Николай Лесков - Повести. Рассказы
— Я его все-таки, Домна Платоновна, не знаю.
— Что нам с ним один варвар сделал? Это, я тебе говорю, роман, да еще и романов-то таких немного — на театре разве только можно представить.
— Матушка, — говорю, — вы уж не мучьте, рассказывайте!
— Да, эту историю уж точно что стоит рассказать. Как он только называется?., есть тут землемер… Кумовеев ни то Макавеев, в седьмой роте в Измайловском он жил.
— Бог с ним.
— Бог с ним? Нет, не бог с ним, а разве черт с ним, так это ему больше кстати.
— Да это я только о фамилии-то.
— Да, о фамилии — ну, это пожалуй; фамилия ничего — фамилия простая, а что сам уж подлец, так самый первый в столице подлец. Пристал: «Жени меня, Домна Платоновна!»
«Изволь, — говорю, — женю; отчего, — говорю, — не женить? — женю».
Из себя он тварь этакая видная, в лице белый и усики этак твердо носит.
Ну, начинаю я его сватать; отягощаюсь, хожу, выискала ему невесту из купечества — дом свой на Песках, и девушка порядочная, полная, румяная; в носике вот тут-то в самой в переносице хоть и был маленький изъянец, но ничего это — потому от золотухи это было. Хожу я, и его, подлеца, с собою вожу, и совсем уж у нас дело стало на мази. Тут уж я, разумеется, надзираю за ним как не надо лучше, потому что это надо делать безотходительно, да уж и был такой и слух, что он с одной девицей из купечества обручившись и деньги двести серебра на окипировку себе забрал, а им дал женитьбенную расписку, но расписка эта оказалась коварная, и ничего с ним по ней сделать не могли. Ну, уж знавши такое про человека, разумеется, смотришь в оба — нет-нет да и завернешь с визитом. Только прихожу, сударь мой, раз один к нему — а он, надо тебе знать, две комнаты занимал: в одной так у него спальния его была, а в другой вроде зальца. Вхожу это и вижу, дверь из зальцы в спальню к нему затворена, а какой-то этакой господин под окном, надо полагать вояжный;[47] потому ледунка[48] у него через плечо была, и сидит в кресле и трубку курит. Это-то вот он самый, полковник-то Егупов, и будет.

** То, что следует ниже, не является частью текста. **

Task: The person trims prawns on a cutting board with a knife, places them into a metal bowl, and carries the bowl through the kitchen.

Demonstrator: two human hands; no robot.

«Что, — я говорю, этак сама-то к нему оборачиваюсь, — или, — говорю, — хозяина дома нет?»
А он мне на это таково сурово махнул головой и ничего не ответил, так что я не узнала: дома землемер или его нету.
Ну, думаю, может, у него там дамка какая, потому что хоть он и жениться собирается, ну а все же. Села я себе и сижу. Но нехорошо же, знаешь, так в молчанку сидеть, чтоб подумали, что ты уж и слова сказать не умеешь.
«Погода, — говорю, — стоит нынче какая преотличная».
Он это сейчас же на мои слова вскинул на меня глазами, да, как словно из бочки, как рявкнет: «Что, — говорит, — такое?»
«Погода, — опять говорю, — стоит очень приятная».
«Врешь, — говорит, — пыль большая».
Пыль таки и точно была, ну, а все я, знаешь, тут же подумала, что ты, мол, это такой? Из каких таких взялся, что очень уж рычишь сердито?
«Вы, — говорю ему опять, — как Степану Матвеевичу — сродственник будете или приятели только, знакомые?»
«Приятель», — отвечает.
«Отличный, — говорю, — человек Степан Матвеевич».
«Мошенник, — говорит, — первой руки».
Ну, думаю, верно Степана Матвеевича дома нет.
«Вы, — говорю, — давно их изволите знать?»
«Да знал, — говорит, — еще когда баба девкой была».
«Это, — отвечаю, — сударь, и с тех пор, как я их зазнала, может, не одна уж девка бабой ходит, ну только я не хочу греха на душу брать — ничего за ними худого не замечала».
А он ко мне этак гордо:
«Да у тебя на чердаке-то что, — говорит, — напхано? — сено!»
«Извините, — говорю, — милостивый государь, у меня, слава моему создателю, пока еще на плечах не чердак, а голова, и не сено в ней, а то же самое, что и у всякого человека, что богом туда приназначено».
«Толкуй!» — говорит.
«Мужик ты, — думаю себе, — мужиком тебе и быть».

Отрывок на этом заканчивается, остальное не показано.